Click here to view the Director’s Welcome Letter.
Associate Director & Associate Teaching Professor
Dr. Trevor Cickovski received his Ph.D. from the University of Notre Dame in 2008. He holds Graduate Faculty status and specializes in teaching hardware and Unix coursework, and is IRB-certified and a member of the Bioinformatics Research Group (BioRG) at FIU. He also is a member of the ACM, IEEE, and the National Learning Assistant Alliance (LAA).
Before coming to FIU Trevor was Discipline Coordinator of Computer Science at Eckerd College, instructing a variety of computer science and cross-disciplinary liberal arts courses. He has received three teaching excellence awards, from the FIU College of Engineering (2019), FIU Knight Foundation School of Computing and Information Sciences (2017), and from Notre Dame as a graduate instructor (2006). Trevor was named a Center for the Advancement of Teaching (CAT) fellow in 2019, participating in a University-wide effort to improve teaching evaluation and developing a website for CAT referenced in Panther180. He has received funding from Nvidia to bring GPU computing to the classroom.

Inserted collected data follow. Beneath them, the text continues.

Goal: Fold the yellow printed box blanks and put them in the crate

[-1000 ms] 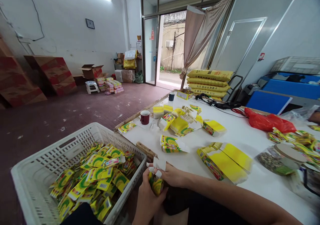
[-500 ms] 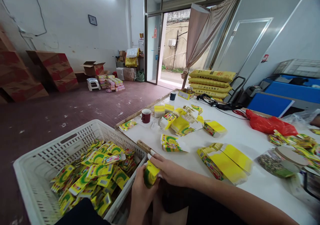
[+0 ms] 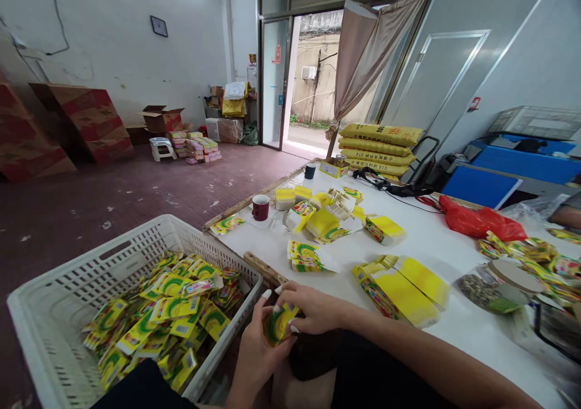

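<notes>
Between my two hands is a small yellow-and-green box [image 3: 278,325], held low in front of me at the table's near edge. My left hand [image 3: 259,347] wraps round it from below and the left. My right hand [image 3: 313,308] grips its upper right side, with thumb and fingertips on it. White covers show on several fingertips. Left of my hands stands a white plastic crate [image 3: 109,251] with many similar yellow-and-green boxes [image 3: 175,303] piled loosely inside. On the table to the right lie an open yellow carton [image 3: 403,288] and a small stack of flat packets [image 3: 306,256].
A maroon mug [image 3: 260,207] and a dark mug [image 3: 310,170] stand along the table's left edge. More yellow boxes [image 3: 324,220] lie mid-table. At right are a clear jar [image 3: 488,288], a red plastic bag [image 3: 481,216] and part of another person's arm [image 3: 568,214]. Yellow sacks [image 3: 379,149] are stacked behind.
The small box has turned in my hands, so its green-patterned face shows more. My right thumb and fingers have shifted onto its side. The view has shifted slightly.
</notes>
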`<action>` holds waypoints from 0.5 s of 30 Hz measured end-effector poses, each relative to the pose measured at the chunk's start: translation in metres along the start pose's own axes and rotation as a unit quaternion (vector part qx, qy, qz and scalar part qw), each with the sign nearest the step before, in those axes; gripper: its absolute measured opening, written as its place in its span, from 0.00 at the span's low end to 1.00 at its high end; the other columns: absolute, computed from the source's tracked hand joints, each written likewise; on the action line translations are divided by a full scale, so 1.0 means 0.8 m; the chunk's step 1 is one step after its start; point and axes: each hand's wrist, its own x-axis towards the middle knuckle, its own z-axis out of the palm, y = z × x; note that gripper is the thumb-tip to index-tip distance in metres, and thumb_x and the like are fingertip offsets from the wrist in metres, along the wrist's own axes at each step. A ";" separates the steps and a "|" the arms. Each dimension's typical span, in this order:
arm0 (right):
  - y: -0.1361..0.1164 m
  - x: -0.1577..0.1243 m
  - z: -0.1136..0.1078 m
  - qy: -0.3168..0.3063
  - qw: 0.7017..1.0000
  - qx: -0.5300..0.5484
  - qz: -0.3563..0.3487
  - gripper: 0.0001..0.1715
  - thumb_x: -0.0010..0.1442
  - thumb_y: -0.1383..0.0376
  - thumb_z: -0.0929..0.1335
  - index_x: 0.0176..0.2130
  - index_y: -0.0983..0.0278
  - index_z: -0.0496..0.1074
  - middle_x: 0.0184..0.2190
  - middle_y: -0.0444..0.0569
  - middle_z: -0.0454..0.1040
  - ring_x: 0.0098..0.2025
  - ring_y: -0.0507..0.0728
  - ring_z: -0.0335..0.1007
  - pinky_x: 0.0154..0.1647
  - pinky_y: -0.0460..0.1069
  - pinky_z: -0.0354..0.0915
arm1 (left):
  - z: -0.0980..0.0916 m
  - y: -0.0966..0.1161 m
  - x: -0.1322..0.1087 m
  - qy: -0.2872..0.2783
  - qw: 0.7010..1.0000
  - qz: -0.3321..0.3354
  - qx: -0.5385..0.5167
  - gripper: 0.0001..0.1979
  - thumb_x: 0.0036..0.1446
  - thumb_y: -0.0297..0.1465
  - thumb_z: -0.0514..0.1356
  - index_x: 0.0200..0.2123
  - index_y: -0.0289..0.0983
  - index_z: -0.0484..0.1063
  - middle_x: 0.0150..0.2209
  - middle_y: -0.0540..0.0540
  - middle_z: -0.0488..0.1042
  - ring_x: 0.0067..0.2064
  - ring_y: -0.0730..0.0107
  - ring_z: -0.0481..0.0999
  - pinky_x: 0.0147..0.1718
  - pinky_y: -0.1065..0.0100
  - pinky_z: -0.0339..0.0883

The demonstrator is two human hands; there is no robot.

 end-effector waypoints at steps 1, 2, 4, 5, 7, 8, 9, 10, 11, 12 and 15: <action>0.007 0.005 0.001 0.020 1.000 0.003 0.014 0.39 0.52 0.64 0.78 0.61 0.64 0.69 0.56 0.54 0.73 0.55 0.59 0.74 0.56 0.52 0.70 | 0.002 -0.002 0.003 0.027 0.998 0.003 -0.049 0.46 0.38 0.38 0.77 0.60 0.40 0.64 0.44 0.42 0.81 0.45 0.55 0.82 0.47 0.59 0.76; 0.017 0.010 0.000 0.042 0.998 -0.001 0.040 0.46 0.51 0.62 0.79 0.65 0.64 0.65 0.57 0.54 0.73 0.55 0.58 0.74 0.55 0.51 0.70 | 0.003 -0.004 0.008 0.069 0.991 0.005 -0.112 0.46 0.38 0.37 0.77 0.61 0.41 0.63 0.44 0.44 0.81 0.46 0.57 0.82 0.47 0.61 0.76; 0.044 0.019 -0.009 0.099 0.986 -0.033 0.128 0.47 0.56 0.59 0.77 0.68 0.63 0.61 0.58 0.55 0.73 0.52 0.57 0.75 0.53 0.52 0.71 | 0.000 -0.005 0.020 0.188 0.947 -0.020 -0.258 0.42 0.45 0.39 0.75 0.61 0.43 0.61 0.45 0.46 0.79 0.46 0.62 0.81 0.48 0.66 0.75; 0.060 0.021 -0.014 0.120 0.978 -0.050 0.163 0.38 0.62 0.60 0.74 0.66 0.64 0.62 0.59 0.57 0.73 0.52 0.58 0.75 0.54 0.53 0.71 | -0.002 -0.004 0.025 0.246 0.912 -0.061 -0.324 0.34 0.52 0.42 0.71 0.59 0.43 0.63 0.44 0.46 0.78 0.46 0.65 0.81 0.47 0.68 0.76; 0.094 0.019 -0.022 0.153 0.955 -0.099 0.234 0.26 0.67 0.64 0.70 0.61 0.67 0.68 0.59 0.62 0.71 0.57 0.61 0.72 0.60 0.59 0.68 | -0.006 -0.002 0.033 0.304 0.837 -0.175 -0.420 0.21 0.65 0.46 0.59 0.55 0.41 0.66 0.42 0.45 0.77 0.43 0.67 0.81 0.43 0.69 0.77; 0.109 0.016 -0.024 0.158 0.943 -0.123 0.267 0.24 0.67 0.63 0.70 0.59 0.68 0.70 0.58 0.62 0.72 0.57 0.63 0.72 0.59 0.61 0.68 | -0.007 0.000 0.035 0.303 0.809 -0.226 -0.450 0.19 0.69 0.46 0.55 0.53 0.39 0.66 0.41 0.43 0.77 0.42 0.67 0.81 0.41 0.69 0.78; 0.123 0.013 -0.023 0.158 0.932 -0.145 0.293 0.23 0.68 0.60 0.70 0.59 0.66 0.70 0.58 0.58 0.72 0.56 0.63 0.73 0.57 0.62 0.71 | -0.006 0.001 0.035 0.285 0.793 -0.264 -0.470 0.18 0.70 0.45 0.53 0.53 0.38 0.66 0.41 0.42 0.77 0.41 0.67 0.82 0.40 0.68 0.79; 0.134 0.009 -0.020 0.156 0.923 -0.166 0.311 0.23 0.68 0.58 0.70 0.58 0.65 0.71 0.57 0.56 0.73 0.55 0.62 0.73 0.55 0.62 0.72 | -0.004 0.003 0.034 0.259 0.788 -0.286 -0.481 0.16 0.71 0.43 0.53 0.52 0.36 0.66 0.41 0.41 0.77 0.39 0.67 0.82 0.38 0.68 0.80; 0.144 0.005 -0.016 0.151 0.916 -0.183 0.324 0.23 0.68 0.57 0.70 0.58 0.64 0.71 0.57 0.55 0.73 0.54 0.62 0.74 0.54 0.62 0.73 | -0.002 0.005 0.033 0.231 0.791 -0.294 -0.484 0.13 0.71 0.39 0.53 0.50 0.35 0.66 0.41 0.41 0.78 0.38 0.68 0.83 0.36 0.68 0.80; 0.151 0.003 -0.012 0.147 0.911 -0.198 0.331 0.23 0.69 0.56 0.70 0.58 0.64 0.71 0.57 0.54 0.73 0.54 0.61 0.74 0.53 0.61 0.74 | 0.001 0.006 0.031 0.209 0.799 -0.293 -0.482 0.09 0.71 0.34 0.54 0.48 0.35 0.67 0.41 0.41 0.79 0.36 0.70 0.83 0.34 0.70 0.80; 0.162 0.001 -0.005 0.132 0.904 -0.223 0.341 0.23 0.69 0.57 0.70 0.59 0.64 0.70 0.57 0.54 0.73 0.54 0.61 0.74 0.53 0.61 0.74 | 0.003 0.011 0.028 0.197 0.818 -0.286 -0.458 0.07 0.70 0.24 0.53 0.42 0.33 0.71 0.36 0.45 0.80 0.29 0.76 0.81 0.27 0.75 0.76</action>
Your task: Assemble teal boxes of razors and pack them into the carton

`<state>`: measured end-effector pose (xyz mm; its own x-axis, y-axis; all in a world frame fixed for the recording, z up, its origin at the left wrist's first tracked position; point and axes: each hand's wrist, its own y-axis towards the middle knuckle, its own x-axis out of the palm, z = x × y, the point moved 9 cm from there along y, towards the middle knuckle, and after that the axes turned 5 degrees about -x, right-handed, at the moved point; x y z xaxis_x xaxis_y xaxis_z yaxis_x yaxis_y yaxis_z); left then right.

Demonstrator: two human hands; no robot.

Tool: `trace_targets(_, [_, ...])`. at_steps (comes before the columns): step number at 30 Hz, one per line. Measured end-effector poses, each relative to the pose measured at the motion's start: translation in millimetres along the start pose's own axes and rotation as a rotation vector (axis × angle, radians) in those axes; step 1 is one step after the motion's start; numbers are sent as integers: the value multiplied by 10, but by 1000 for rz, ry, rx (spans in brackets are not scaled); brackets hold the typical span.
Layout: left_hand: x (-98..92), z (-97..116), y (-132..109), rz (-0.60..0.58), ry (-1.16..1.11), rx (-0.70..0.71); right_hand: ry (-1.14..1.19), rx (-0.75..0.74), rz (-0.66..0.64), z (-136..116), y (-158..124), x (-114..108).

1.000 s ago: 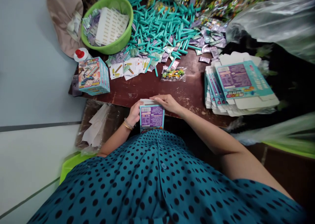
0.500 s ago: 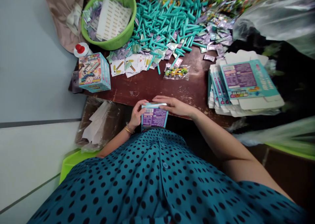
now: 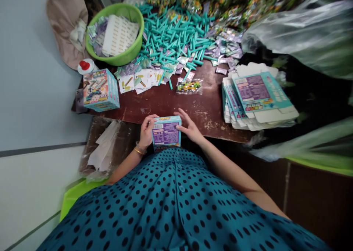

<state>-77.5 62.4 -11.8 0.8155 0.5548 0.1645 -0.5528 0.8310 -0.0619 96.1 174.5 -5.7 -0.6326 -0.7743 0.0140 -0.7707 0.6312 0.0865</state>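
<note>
The box point(image 3: 166, 132) is up against the person's shirt point(image 3: 176, 199), at the near edge of the table point(image 3: 132, 103). The left hand point(image 3: 146, 131) is curled around its left side, with a thumb on the face and fingers at the top, and has hold of it. The right hand point(image 3: 191, 129) is spread wide and loose, its thumb by the box's right edge; I can't tell if it presses. The top looks shut, so this seems to be the closing step, about done. The next move calls for a firm but soft grip, so the thin card doesn't bend. Flat boxes point(image 3: 256, 93) sit in a pile to the right.
</note>
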Motion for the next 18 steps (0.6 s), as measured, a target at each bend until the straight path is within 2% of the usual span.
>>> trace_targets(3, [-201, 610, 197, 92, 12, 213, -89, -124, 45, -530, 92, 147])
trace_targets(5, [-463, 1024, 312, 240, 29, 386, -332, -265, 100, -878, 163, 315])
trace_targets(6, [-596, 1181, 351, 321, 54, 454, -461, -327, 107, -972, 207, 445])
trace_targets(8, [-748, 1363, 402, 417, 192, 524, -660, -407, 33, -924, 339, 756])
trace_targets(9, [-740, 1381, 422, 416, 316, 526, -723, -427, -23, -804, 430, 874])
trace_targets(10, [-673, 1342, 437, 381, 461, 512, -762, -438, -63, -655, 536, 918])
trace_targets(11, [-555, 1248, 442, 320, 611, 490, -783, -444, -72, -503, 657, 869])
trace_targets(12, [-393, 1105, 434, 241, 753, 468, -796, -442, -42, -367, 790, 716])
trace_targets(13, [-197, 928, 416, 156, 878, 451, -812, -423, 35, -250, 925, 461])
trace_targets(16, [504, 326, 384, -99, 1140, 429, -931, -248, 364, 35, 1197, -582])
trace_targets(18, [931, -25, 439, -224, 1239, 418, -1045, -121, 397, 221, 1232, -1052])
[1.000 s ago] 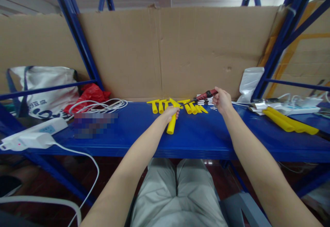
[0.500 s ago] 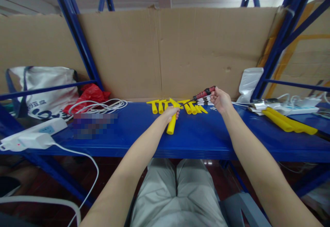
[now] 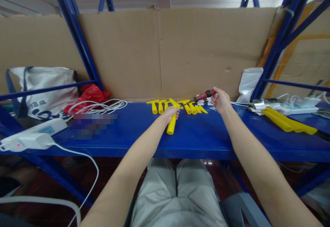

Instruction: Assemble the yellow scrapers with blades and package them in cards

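My left hand [image 3: 172, 113] is closed around a yellow plastic handle [image 3: 171, 127], its thick round end pointing toward me. In my right hand [image 3: 221, 99] is the end of a screwdriver [image 3: 205, 95] with a dark red and black grip, pinched between the fingers. The screwdriver's thin shaft slants down to the left and meets the yellow handle beside my left fingers; its tip is hidden there. Behind my hands lie several more yellow handles [image 3: 154, 108] in a row, with small yellow pieces [image 3: 202, 109] at the right end. Tiny metal bits [image 3: 213, 108] lie near my right hand.
White strips [image 3: 205, 101] are stacked behind the screwdriver. Long yellow tubes [image 3: 286, 121] and a white power strip [image 3: 299, 109] lie at right. On the left are a cloth bag [image 3: 51, 89], a red plastic bag [image 3: 92, 94], coiled white cable [image 3: 110, 106] and another power strip [image 3: 38, 130]. Cardboard [image 3: 160, 55] stands behind.
The screwdriver's grip has turned about its own axis and its rear end sits slightly lower. My right fingers have shifted a little on it; my left hand keeps its place.
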Available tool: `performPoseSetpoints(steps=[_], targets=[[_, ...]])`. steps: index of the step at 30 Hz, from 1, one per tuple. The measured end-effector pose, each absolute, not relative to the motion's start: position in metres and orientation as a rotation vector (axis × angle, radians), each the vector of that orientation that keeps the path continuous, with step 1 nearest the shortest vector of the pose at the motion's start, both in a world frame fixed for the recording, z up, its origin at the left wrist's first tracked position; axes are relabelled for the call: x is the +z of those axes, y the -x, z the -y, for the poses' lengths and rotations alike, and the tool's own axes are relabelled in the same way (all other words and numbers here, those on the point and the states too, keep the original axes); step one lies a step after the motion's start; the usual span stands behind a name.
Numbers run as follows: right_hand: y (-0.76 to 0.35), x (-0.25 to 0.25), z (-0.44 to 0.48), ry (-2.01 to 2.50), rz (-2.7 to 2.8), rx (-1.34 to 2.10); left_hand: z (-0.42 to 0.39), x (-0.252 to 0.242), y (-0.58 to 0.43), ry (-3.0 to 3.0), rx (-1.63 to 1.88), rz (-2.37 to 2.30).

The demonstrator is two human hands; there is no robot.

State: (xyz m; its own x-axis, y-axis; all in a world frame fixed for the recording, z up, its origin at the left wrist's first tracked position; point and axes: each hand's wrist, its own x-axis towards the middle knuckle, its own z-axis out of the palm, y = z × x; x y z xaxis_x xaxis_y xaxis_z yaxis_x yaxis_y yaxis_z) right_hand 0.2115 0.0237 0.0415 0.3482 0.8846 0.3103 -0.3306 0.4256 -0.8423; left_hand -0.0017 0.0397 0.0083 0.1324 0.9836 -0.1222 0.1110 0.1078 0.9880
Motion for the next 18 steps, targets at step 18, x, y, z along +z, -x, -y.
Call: performPoseSetpoints(steps=[18], targets=[[-0.2091, 0.0436, -0.0227, 0.685, 0.925, 0.906, -0.0387, 0.0081, 0.0012, -1.266, 0.969, -1.231]])
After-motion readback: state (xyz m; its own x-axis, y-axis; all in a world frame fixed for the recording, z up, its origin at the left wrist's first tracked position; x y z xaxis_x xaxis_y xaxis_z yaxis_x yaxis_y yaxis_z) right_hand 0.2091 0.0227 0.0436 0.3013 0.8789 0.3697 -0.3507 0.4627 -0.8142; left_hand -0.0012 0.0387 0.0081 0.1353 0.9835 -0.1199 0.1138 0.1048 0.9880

Trevor is passionate about health and explores roles played the microbiome in maintaining homeostasis. Microbiomes have enormous influence given their ubiquity and involvement in host metabolic reactions. He has explored connections with ADHD, A1AD, COPD, smoking, and red tides using multi-omics approaches that integrate DNA, RNA and metabolites through large-scale processing, GPUs, and network analyses. He has several peer-reviewed publications including JMM, LNBI, Bioinformatics, BMC, ICCABS, IWBBIO, and ACM TCBB. He has received funding from NIJ (epigenetics), and NSF (machine learning and Covid-19 vaccine discovery). Trevor is lead software developer of PluMA, facilitating natural progress by allowing construction of new ideas as plugins in a choice programming language. These can be uniformly tested alongside other plugins and committed to a centralized plugin pool. The PluMA plugin pool has grown from 70 to 225+ plugins from 2019 to 2020, and continues to grow.